After $5M in modifications, luxury Airbus A380 lands at O'Hare
Private suites, lie-flat beds, a lounge, showers, free Wi-Fi and a 261-foot wing span glided into O'Hare International Airport Tuesday.
The world's largest commercial airplane, the Airbus A380, arrived at Terminal 5, berthing at a gate that received $5 million in modifications to accommodate the behemoth.
City of Chicago crews sprayed the jet operated by Emirates airlines with water as it taxied, a welcome reflecting the city's hopes to compete in the expanding global market.
"The ability to serve (the A380) here at O'Hare is a milestone in the development and future of O'Hare," Aviation Commissioner Ginger Evans said.
But don't rush to book flights -- yet. Tuesday's event was a test of the new gate and it will be some months before regular flights with the A380 commence.
"We have had discussions with three or four carriers that have it in their fleet and have an interest in having access," Evans said. Those include European and Asian airlines.
The Emirates flight from Dubai carried about 500 passengers and it landed on 10-Center/28-Center, a 200-feet runway commissioned in 2013 that is wide enough to accommodate the jet. A future runway on the north airfield set to open in 2020 also will be 200 feet wide.
Passengers who booked didn't know they would be getting a state-of-the-art aircraft, but the test was "an opportunity to showcase our product" in the Midwest, Emirates Senior Vice President of The Americas Rob Gurney said.
Now that O'Hare has the ability to handle an A380, the airline will evaluate demand for the luxury jet.

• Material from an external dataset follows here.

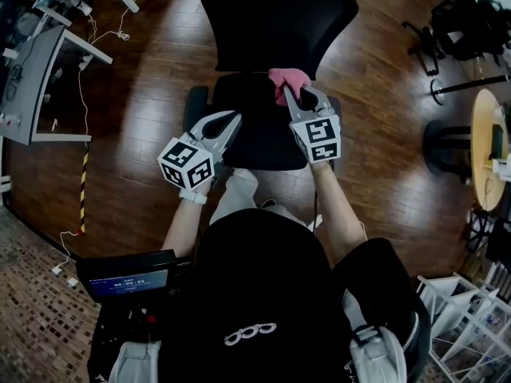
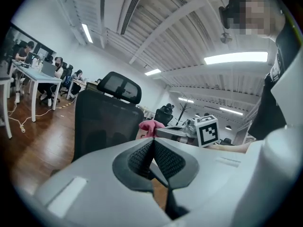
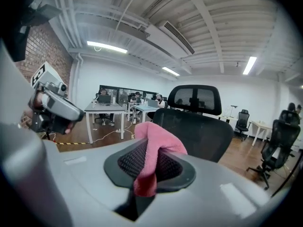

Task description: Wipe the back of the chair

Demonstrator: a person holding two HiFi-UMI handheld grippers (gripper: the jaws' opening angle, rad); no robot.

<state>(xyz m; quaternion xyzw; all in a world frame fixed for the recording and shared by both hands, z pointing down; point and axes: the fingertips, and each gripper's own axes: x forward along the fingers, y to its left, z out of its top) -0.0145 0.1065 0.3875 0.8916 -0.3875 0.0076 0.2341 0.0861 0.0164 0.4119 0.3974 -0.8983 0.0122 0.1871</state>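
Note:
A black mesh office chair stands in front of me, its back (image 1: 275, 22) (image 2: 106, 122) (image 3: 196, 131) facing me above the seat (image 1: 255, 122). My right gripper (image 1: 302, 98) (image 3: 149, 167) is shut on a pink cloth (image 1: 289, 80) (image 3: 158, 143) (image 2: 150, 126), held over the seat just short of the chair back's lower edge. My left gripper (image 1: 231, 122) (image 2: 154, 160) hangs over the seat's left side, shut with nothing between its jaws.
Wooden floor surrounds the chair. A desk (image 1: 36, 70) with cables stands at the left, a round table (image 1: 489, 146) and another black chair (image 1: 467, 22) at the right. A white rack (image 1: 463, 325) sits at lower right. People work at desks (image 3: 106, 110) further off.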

"We have an interest in operating on a regular basis, but the economic conditions ... have to be right," Gurney said.
Chicago began improvements in March and finished this month. The Federal Aviation Administration gave final approval for the massive jets to land earlier this year.
This is not the first time an A380 has landed at O'Hare, although it's the only time a passenger flight has arrived. In 2007, an A380 landed as Airbus was showcasing its new product.
In preparation for the big jet, Chicago had to redo an existing gate to accommodate two loading bridges to receive the 500 to 600 passengers streaming out from the two levels on the jet.
Improvements included installing new piping, communications and electrical systems, widening the vestibule and relocating nearby gate boarding bridges so the generous wingspan on the A380 didn't interfere with other aircraft.